No solo los investigadores empezaron a sospechar de Ana Julia Quezada cuando fue ella la que encontró la camiseta de Gabriel pese a que por la zona había habido un rastreo exhaustivo unas horas antes y miles de personas habían peinado decenas de kilómetros cuadrados. También el entorno de la familia había empezado a albergar dudas que aumentaban conforme observaban comportamientos extraños.

Del hallazgo de la camiseta la asesina dijo a su entorno que en ningún momento se separó de Ángel, que la encontraron juntos, aunque ella la viera primero, pero el padre ofrecía una versión más matizada. Él estaba a unos metros de distancia, justo donde no pudo ver que su pareja colocaba una prenda que debía servirle para despistar las batidas de los especialistas. Debían estar acercándose peligrosamente al lugar de Rodalquilar donde había escondido el cadáver.

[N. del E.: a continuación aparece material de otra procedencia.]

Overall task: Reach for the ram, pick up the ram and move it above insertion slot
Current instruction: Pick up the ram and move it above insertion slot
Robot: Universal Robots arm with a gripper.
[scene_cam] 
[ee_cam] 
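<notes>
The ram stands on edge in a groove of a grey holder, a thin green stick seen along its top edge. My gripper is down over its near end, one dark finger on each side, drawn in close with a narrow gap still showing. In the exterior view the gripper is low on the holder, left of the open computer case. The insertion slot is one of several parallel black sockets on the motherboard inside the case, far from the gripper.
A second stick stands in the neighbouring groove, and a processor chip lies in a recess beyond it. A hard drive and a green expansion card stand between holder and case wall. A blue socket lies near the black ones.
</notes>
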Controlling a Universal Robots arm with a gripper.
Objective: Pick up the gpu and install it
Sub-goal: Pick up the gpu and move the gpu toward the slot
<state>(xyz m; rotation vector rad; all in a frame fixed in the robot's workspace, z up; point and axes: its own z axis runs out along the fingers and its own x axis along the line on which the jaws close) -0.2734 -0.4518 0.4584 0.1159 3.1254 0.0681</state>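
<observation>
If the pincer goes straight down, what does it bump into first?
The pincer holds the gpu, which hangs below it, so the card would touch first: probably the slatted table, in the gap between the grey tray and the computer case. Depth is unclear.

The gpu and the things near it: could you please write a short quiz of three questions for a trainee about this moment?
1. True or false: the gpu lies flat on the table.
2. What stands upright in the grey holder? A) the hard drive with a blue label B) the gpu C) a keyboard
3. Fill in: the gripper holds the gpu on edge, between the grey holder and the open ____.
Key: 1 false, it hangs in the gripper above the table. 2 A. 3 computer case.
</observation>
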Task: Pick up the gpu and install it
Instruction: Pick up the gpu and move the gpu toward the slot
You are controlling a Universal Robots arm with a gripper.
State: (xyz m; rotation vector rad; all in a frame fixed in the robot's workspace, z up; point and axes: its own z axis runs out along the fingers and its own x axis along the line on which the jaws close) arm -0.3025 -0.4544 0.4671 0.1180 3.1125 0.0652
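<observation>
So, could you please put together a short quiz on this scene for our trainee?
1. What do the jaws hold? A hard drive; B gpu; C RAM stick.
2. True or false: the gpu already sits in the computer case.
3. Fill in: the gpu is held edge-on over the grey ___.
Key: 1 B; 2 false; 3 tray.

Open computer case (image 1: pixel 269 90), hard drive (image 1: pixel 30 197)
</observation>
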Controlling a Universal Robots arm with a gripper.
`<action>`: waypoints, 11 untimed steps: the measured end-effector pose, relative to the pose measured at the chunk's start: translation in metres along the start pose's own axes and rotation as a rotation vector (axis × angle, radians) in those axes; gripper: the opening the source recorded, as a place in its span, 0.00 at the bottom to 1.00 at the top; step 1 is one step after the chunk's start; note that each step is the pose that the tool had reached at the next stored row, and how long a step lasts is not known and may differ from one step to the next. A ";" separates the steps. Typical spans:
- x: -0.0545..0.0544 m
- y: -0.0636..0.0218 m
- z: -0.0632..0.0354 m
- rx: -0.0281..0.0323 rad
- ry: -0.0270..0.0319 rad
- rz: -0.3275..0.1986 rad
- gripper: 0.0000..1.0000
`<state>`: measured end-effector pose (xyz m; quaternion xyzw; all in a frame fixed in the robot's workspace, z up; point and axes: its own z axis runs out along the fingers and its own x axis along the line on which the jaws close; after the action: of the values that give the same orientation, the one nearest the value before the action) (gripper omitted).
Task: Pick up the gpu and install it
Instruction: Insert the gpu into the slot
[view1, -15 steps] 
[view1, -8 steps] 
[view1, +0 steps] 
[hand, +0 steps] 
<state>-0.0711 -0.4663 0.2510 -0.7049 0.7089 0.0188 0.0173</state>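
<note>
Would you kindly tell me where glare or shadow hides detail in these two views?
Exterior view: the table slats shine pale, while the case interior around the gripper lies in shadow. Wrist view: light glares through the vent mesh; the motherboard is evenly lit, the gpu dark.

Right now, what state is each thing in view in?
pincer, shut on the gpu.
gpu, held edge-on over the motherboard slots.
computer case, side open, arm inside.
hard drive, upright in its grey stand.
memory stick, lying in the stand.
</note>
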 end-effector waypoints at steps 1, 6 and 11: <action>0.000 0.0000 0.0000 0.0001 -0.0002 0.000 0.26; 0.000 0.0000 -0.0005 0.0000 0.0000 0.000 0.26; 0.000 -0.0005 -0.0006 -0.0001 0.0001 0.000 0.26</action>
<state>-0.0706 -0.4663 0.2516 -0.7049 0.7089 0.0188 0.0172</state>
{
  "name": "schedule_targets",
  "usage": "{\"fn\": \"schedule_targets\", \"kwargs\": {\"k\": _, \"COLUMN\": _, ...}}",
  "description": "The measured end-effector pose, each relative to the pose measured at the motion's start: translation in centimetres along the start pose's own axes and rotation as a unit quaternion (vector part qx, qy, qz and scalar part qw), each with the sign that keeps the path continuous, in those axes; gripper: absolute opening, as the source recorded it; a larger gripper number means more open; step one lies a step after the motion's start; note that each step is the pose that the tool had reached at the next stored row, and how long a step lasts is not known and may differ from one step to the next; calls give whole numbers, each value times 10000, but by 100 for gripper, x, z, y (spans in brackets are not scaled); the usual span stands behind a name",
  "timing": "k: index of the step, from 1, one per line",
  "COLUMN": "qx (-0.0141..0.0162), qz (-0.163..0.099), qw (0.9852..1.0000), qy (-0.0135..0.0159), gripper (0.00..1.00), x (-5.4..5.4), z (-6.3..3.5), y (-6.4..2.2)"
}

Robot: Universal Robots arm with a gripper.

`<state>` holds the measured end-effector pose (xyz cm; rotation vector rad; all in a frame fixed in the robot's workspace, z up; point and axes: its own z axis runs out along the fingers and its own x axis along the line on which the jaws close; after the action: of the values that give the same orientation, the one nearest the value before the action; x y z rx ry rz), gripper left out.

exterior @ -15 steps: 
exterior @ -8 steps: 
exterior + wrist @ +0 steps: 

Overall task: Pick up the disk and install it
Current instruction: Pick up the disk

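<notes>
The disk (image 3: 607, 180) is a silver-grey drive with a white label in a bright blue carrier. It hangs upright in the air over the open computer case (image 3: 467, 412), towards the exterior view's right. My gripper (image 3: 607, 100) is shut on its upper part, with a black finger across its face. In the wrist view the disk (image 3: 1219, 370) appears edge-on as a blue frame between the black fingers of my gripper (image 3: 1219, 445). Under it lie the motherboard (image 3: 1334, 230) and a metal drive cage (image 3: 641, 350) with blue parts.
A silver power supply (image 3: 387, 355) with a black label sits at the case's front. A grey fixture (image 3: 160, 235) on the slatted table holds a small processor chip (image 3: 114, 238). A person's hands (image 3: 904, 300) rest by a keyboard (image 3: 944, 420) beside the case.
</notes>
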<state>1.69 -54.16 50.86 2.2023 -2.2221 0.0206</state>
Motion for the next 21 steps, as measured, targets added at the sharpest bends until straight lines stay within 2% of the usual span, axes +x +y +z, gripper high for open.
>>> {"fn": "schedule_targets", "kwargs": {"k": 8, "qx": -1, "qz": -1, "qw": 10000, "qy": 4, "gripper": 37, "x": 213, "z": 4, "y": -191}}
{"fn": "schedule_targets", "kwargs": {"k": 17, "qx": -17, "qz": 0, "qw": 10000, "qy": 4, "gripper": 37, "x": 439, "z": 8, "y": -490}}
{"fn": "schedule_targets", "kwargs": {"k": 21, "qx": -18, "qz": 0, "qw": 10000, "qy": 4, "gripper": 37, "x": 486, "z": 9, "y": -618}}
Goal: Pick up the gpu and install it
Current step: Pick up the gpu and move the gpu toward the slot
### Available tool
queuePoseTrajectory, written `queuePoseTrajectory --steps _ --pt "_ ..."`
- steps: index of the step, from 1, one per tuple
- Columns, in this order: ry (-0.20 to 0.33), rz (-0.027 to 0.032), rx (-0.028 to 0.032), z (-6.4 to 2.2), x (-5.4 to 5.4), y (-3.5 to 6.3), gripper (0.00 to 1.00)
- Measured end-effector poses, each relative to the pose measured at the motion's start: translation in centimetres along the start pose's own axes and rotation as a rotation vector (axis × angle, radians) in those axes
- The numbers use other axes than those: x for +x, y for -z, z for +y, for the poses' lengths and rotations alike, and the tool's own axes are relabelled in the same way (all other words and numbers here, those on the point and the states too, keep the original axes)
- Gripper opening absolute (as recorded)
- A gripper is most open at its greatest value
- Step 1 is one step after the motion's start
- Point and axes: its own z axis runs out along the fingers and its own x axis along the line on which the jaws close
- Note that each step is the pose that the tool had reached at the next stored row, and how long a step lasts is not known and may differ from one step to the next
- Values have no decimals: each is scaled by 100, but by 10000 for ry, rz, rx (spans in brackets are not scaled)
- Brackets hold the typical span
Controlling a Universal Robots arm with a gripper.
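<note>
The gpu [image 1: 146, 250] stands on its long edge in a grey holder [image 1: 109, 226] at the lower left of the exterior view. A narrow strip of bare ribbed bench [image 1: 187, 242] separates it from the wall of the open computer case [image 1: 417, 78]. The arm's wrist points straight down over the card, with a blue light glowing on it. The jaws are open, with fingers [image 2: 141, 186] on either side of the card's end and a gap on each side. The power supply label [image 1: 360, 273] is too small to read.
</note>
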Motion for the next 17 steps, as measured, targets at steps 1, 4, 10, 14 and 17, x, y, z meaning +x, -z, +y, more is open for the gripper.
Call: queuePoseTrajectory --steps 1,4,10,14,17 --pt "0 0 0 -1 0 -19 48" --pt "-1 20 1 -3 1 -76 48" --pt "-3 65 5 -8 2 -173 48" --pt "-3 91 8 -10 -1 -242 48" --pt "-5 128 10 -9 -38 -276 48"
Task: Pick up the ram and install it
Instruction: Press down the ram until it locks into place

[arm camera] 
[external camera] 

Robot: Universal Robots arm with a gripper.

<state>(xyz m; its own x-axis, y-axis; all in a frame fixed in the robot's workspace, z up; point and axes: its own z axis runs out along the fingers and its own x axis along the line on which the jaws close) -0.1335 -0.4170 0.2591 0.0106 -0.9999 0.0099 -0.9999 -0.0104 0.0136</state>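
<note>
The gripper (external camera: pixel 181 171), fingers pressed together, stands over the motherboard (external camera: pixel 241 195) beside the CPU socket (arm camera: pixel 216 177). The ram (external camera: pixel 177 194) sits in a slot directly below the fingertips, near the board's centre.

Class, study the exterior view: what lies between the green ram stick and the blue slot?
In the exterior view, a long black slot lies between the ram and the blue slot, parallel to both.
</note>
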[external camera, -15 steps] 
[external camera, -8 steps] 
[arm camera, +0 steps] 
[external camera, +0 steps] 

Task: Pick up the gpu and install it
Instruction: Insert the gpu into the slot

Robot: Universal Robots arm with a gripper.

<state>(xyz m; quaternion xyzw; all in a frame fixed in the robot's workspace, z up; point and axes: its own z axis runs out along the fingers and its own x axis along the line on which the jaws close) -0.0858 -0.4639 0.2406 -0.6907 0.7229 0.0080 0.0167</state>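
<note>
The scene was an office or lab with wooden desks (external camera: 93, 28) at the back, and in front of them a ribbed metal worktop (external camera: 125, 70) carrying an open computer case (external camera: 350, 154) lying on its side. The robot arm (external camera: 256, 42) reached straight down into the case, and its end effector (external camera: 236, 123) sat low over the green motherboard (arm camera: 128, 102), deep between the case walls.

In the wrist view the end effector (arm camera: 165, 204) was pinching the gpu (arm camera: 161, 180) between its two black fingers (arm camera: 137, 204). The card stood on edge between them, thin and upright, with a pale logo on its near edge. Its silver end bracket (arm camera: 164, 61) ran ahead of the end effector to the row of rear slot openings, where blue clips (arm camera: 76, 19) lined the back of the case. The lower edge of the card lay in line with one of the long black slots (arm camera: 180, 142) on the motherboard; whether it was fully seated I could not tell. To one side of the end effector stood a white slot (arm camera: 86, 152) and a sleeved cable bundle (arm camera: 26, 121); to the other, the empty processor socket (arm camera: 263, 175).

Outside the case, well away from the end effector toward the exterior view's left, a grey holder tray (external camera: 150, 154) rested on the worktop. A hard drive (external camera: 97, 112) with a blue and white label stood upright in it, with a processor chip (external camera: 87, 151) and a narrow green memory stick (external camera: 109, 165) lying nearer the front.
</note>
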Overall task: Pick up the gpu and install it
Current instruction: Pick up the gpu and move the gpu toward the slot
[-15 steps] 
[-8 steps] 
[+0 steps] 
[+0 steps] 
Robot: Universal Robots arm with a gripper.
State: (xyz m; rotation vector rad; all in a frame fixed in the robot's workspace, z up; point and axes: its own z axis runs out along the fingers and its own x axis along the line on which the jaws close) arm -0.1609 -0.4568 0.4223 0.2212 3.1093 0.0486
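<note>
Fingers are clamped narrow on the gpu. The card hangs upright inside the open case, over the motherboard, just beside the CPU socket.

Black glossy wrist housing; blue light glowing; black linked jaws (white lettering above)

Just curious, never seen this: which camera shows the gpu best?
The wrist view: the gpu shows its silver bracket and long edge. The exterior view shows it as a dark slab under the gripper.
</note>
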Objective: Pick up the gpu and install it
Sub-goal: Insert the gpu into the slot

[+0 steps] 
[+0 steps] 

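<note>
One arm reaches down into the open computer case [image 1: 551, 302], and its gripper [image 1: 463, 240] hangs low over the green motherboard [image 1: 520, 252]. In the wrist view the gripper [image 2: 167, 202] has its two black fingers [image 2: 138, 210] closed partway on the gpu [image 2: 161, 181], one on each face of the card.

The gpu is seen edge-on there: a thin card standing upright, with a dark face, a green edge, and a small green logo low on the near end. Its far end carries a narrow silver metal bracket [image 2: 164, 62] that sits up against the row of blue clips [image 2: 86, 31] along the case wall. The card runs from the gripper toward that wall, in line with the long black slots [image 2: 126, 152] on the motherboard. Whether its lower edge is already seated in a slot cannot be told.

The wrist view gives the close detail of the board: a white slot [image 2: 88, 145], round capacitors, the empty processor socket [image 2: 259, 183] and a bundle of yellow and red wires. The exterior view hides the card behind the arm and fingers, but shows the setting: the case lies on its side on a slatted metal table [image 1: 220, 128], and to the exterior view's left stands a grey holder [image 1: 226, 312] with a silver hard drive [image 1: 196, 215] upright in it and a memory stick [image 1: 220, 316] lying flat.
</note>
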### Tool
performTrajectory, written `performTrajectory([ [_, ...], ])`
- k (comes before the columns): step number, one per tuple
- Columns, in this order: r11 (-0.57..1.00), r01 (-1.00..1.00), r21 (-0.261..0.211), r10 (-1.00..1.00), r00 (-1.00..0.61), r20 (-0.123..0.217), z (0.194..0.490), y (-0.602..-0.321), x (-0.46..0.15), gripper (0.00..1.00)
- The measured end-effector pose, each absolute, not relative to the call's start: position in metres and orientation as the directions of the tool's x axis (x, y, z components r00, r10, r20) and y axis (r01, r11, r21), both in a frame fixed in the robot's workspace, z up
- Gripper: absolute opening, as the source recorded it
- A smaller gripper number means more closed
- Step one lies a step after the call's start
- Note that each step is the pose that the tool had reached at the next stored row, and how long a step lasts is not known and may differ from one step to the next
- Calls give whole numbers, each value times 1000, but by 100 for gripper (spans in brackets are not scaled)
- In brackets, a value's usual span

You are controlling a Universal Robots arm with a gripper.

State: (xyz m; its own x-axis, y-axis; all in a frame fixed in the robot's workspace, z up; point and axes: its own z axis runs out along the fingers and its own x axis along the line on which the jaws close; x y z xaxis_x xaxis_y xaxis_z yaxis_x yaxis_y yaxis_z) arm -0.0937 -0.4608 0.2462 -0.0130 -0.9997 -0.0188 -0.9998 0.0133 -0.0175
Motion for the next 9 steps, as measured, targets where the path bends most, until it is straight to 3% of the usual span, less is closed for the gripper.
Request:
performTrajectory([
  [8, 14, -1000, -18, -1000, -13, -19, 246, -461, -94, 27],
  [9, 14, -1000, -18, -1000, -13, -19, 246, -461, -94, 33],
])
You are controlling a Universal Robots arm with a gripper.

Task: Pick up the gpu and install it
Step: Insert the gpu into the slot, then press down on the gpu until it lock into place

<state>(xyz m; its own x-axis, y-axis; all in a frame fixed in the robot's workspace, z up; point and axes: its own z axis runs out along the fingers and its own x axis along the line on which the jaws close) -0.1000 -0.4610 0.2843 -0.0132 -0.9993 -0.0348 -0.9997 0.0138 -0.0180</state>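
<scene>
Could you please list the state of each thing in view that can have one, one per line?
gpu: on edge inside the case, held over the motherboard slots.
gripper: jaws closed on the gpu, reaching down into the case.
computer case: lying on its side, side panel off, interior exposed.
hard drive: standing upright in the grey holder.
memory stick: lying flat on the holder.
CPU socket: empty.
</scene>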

Otra señal de alarma fue la pérdida del móvil. Cuando la Guardia Civil ya había pedido a la familia que entregaran todos sus aparatos electrónicos Ana extravió su móvil no una, sino dos veces. La primera no tuvo la precaución de desconectarlo. Lo había tirado durante una operación de rastreo y sus compañeros consiguieron recuperarlo haciendo sonar las llamadas. Estaba debajo de un palmito. La segunda vez lo abandonó en una zona sin cobertura, lo que hizo imposible incluso que los investigadores lograran localizarlo pese a que se emplearon a fondo. Con el ordenador no llegó tan lejos, pero sí tuvo la desfachatez de borrar muchos archivos antes de entregarlo sin ocultárselo a la familia. Les contó que no quería que vieran algunas fotos se había hecho desnuda. Es seguro que los investigadores lograron recuperar esos documentos que debían de ser comprometedores.

Tampoco las versiones del momento de la desaparición eran coherentes. Primero dijo que estaba llamando a su abogado, más adelante que con su hermana y finalmente que escuchaba un audio grabado por su hermana. Quizás estaba dando a un hipotético cómplice el aviso de que ya podía ir a por el pequeño.

Durante los días de la búsqueda, Ana solía ausentarse muchos ratos con excusas banales que levantaban aún más sospechas, mientras sumistraba a Ángel grandes dosis de calmantes para que no se diera cuenta de nada. Ella aparecía siempre doliente y más llorosa que nadie: sobreactuaba para ocultar su crimen. Hasta Ángel, al que intentó convencer de que ofrecieran una recompensa de 30.000 euros por el rescate del niño, llegó a albergar algunas sospechas que comentó a los investigadores de la Guardia Civil.

El padre de Gabriel se había enamorado de ella hace algo más de un año y medio coincidiendo con la ruptura de la chica con su anterior pareja, Sergio, con el que había convivido también durante unos años en Burgos hasta que descubrieron el Cabo de Gata y se quedaron en Las Negras.

Durante los interrogatorios, cuando le preguntaron por las personas que podían querer vengarse de ella citó a tres, entre ellos a Sergio, por la ruptura violenta que protagonizaron. También apuntó a Marisa, una argentina muy conocida en la localidad con la que dijo haber mantenido una fuerte discusión la semana anterior por una deuda.

A España había llegado de la mano de otro burgalés con el que tuvo a Judith, una hija veinteañera, que estuvo visitando a la familia en Hortichuelas y acompañándola en su zozobra durante tres días.